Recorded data
-=-=-

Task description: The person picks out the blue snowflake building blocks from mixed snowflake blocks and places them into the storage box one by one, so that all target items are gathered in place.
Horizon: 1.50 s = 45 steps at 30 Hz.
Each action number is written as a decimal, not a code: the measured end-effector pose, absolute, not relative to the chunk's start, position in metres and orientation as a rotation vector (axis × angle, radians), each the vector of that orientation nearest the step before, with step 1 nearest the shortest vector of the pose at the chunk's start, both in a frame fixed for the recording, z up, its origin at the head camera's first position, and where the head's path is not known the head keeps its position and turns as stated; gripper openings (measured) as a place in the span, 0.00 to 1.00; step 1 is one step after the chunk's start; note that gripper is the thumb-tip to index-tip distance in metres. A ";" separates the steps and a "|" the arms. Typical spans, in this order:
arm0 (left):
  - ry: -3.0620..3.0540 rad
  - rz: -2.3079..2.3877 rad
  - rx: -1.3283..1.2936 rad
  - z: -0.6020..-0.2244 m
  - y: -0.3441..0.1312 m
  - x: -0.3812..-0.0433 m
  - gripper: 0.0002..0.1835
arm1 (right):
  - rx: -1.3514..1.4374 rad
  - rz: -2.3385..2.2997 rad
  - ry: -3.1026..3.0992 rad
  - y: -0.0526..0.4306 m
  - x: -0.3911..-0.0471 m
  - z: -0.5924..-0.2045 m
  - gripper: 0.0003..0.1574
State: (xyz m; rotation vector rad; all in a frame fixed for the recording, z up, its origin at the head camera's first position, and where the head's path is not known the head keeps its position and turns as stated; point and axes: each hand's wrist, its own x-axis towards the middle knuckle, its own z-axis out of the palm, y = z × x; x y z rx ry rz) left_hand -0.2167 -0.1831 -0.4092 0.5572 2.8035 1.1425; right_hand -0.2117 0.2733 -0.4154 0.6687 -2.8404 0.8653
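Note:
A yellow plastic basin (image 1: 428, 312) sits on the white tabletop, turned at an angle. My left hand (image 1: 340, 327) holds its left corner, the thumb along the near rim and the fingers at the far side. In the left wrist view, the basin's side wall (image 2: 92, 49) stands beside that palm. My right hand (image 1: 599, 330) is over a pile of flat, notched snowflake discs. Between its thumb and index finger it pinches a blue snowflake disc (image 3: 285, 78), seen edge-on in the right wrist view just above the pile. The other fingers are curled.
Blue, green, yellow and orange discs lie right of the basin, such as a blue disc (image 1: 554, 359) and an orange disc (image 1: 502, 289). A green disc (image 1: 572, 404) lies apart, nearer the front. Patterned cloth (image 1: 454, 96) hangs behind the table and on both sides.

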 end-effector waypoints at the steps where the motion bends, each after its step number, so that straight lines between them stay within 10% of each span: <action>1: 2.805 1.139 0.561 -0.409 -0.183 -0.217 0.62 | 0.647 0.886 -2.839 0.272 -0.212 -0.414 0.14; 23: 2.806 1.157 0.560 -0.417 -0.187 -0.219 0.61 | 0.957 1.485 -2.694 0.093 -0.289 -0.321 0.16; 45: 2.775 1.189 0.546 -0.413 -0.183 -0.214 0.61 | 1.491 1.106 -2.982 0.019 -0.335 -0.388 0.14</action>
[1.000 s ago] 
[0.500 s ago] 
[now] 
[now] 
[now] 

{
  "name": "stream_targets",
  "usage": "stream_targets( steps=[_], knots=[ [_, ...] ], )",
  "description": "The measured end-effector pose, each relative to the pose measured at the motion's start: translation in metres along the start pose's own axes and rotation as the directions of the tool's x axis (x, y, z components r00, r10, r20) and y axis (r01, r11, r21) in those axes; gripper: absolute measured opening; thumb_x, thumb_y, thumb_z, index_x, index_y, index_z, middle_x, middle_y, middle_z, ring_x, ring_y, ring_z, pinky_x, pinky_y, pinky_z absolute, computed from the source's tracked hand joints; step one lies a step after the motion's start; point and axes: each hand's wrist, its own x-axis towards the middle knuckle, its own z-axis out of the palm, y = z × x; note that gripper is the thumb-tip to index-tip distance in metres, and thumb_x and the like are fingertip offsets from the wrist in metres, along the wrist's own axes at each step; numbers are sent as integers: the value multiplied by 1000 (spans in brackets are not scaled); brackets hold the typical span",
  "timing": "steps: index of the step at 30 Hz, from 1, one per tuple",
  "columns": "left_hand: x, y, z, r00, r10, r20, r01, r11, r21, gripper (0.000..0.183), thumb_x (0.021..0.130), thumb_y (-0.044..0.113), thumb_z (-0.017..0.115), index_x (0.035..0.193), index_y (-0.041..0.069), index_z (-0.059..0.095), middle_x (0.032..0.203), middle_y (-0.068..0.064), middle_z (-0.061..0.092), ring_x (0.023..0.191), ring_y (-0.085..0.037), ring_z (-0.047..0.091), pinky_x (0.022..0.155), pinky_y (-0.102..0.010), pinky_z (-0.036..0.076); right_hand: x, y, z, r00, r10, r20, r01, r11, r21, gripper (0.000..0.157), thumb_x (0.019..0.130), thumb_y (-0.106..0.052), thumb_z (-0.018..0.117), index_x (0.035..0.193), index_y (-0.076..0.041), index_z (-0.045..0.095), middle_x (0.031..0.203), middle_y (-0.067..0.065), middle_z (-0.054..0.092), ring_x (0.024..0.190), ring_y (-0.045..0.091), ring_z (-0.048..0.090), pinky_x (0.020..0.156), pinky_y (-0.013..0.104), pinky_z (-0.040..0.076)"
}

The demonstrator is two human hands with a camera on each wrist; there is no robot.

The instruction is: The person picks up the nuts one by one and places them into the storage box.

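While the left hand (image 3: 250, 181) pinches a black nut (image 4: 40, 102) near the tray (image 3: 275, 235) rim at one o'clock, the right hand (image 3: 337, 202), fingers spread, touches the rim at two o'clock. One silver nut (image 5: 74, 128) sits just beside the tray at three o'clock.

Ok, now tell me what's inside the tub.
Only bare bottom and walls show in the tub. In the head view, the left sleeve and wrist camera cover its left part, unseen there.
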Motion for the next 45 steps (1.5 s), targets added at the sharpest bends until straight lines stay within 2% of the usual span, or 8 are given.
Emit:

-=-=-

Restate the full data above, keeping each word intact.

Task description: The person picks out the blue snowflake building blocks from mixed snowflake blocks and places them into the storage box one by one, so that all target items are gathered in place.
Horizon: 1.50 s = 45 steps at 30 Hz.
Each action number is written as a decimal, not a code: the measured end-effector pose, absolute, not relative to the chunk's start, position in metres and orientation as a rotation vector (axis × angle, radians), each the vector of that orientation nearest the step before, with step 1 nearest the shortest vector of the pose at the chunk's start, both in a frame fixed for the recording, z up, its origin at the head camera's first position, and where the head's path is not known the head keeps its position and turns as stated; gripper openings (measured) as a place in the span, 0.00 to 1.00; step 1 is one step after the chunk's start; note that gripper is the thumb-tip to index-tip distance in metres. A ";" separates the steps and a "|" the arms. Typical spans, in this order:
arm0 (left):
  - ry: -3.0620..3.0540 rad
  - rz: -2.3079..2.3877 rad
  - rx: -1.3283..1.2936 rad
  - z: -0.6020..-0.2244 m
  - y: -0.3441..0.1312 m
  - x: -0.3812..-0.0433 m
  - gripper: 0.0002..0.1835
arm1 (right):
  - rx: -1.3514..1.4374 rad
  - rz: -2.3385..2.2997 rad
  - ry: -3.1026..3.0992 rad
  - y: -0.0526..0.4306 m
  - x: -0.3911..-0.0471 m
  - z: -0.5924..-0.2045 m
  - gripper: 0.0003..0.1574
State: (xyz m; rotation vector rad; all in a frame fixed for the recording, z up, its origin at the head camera's first position, and where the head's path is not known the head keeps its position and turns as stated; point and axes: each hand's wrist, its own x-axis towards the middle knuckle, its own z-axis out of the palm, y = z × x; x y z rx ry rz) left_hand -0.2167 -0.1831 -0.4092 0.5572 2.8035 1.1425; right_hand -0.2117 0.2733 -0.4154 0.6687 -2.8404 0.8653
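Note:
A yellow plastic basin (image 1: 428, 312) sits on the white tabletop, turned at an angle. My left hand (image 1: 340, 327) holds its left corner, the thumb along the near rim and the fingers at the far side. In the left wrist view, the basin's side wall (image 2: 92, 49) stands beside that palm. My right hand (image 1: 599, 330) is over a pile of flat, notched snowflake discs. Between its thumb and index finger it pinches a blue snowflake disc (image 3: 285, 78), seen edge-on in the right wrist view just above the pile. The other fingers are curled.
Blue, green, yellow and orange discs lie right of the basin, such as a blue disc (image 1: 554, 359) and an orange disc (image 1: 502, 289). A green disc (image 1: 572, 404) lies apart, nearer the front. Patterned cloth (image 1: 454, 96) hangs behind the table and on both sides.
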
 end-effector waypoints at the steps where the motion bends, each after its step number, so that straight lines between them stay within 10% of each span: <action>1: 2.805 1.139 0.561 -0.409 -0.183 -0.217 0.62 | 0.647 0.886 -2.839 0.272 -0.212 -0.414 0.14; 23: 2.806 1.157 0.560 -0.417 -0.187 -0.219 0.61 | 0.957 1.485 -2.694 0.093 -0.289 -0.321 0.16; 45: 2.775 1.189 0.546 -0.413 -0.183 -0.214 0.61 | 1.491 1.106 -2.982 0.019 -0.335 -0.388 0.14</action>
[1.000 s ago] 
[0.500 s ago] 
[now] 
[now] 
[now] 

{
  "name": "stream_targets",
  "usage": "stream_targets( steps=[_], knots=[ [_, ...] ], )",
  "description": "The measured end-effector pose, each relative to the pose measured at the motion's start: translation in metres along the start pose's own axes and rotation as the directions of the tool's x axis (x, y, z components r00, r10, r20) and y axis (r01, r11, r21) in those axes; gripper: absolute measured opening; thumb_x, thumb_y, thumb_z, index_x, index_y, index_z, middle_x, middle_y, middle_z, ring_x, ring_y, ring_z, pinky_x, pinky_y, pinky_z absolute, computed from the source's tracked hand joints; step one lies a step after the motion's start; point and axes: each hand's wrist, its own x-axis towards the middle knuckle, its own z-axis out of the palm, y = z × x; note that gripper is the thumb-tip to index-tip distance in metres, and thumb_x and the like are fingertip offsets from the wrist in metres, along the wrist's own axes at each step; numbers are sent as integers: the value multiplied by 1000 (spans in brackets are not scaled); brackets hold the typical span",
  "timing": "steps: index of the step at 30 Hz, from 1, one per tuple",
  "columns": "left_hand: x, y, z, r00, r10, r20, r01, r11, r21, gripper (0.000..0.183), thumb_x (0.021..0.130), thumb_y (-0.044..0.113), thumb_z (-0.017..0.115), index_x (0.035..0.193), index_y (-0.041..0.069), index_z (-0.059..0.095), middle_x (0.032..0.203), middle_y (-0.068..0.064), middle_z (-0.061..0.092), ring_x (0.023..0.191), ring_y (-0.085..0.037), ring_z (-0.047..0.091), pinky_x (0.022..0.155), pinky_y (-0.102..0.010), pinky_z (-0.036..0.076); right_hand: x, y, z, r00, r10, r20, r01, r11, r21, gripper (0.000..0.157), thumb_x (0.019..0.130), thumb_y (-0.106..0.052), thumb_z (-0.018..0.117), index_x (0.035..0.193), index_y (-0.076..0.041), index_z (-0.045..0.095), middle_x (0.031..0.203), middle_y (-0.067..0.065), middle_z (-0.054..0.092), ring_x (0.024..0.190), ring_y (-0.045..0.091), ring_z (-0.048..0.090), pinky_x (0.020..0.156), pinky_y (-0.013..0.104), pinky_z (-0.040..0.076)"
}

The demonstrator is two human hands with a camera on each wrist; there is no robot.

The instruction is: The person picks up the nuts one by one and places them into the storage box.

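While the left hand (image 3: 250, 181) pinches a black nut (image 4: 40, 102) near the tray (image 3: 275, 235) rim at one o'clock, the right hand (image 3: 337, 202), fingers spread, touches the rim at two o'clock. One silver nut (image 5: 74, 128) sits just beside the tray at three o'clock.

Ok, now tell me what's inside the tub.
Only bare bottom and walls show in the tub. In the head view, the left sleeve and wrist camera cover its left part, unseen there.
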Motion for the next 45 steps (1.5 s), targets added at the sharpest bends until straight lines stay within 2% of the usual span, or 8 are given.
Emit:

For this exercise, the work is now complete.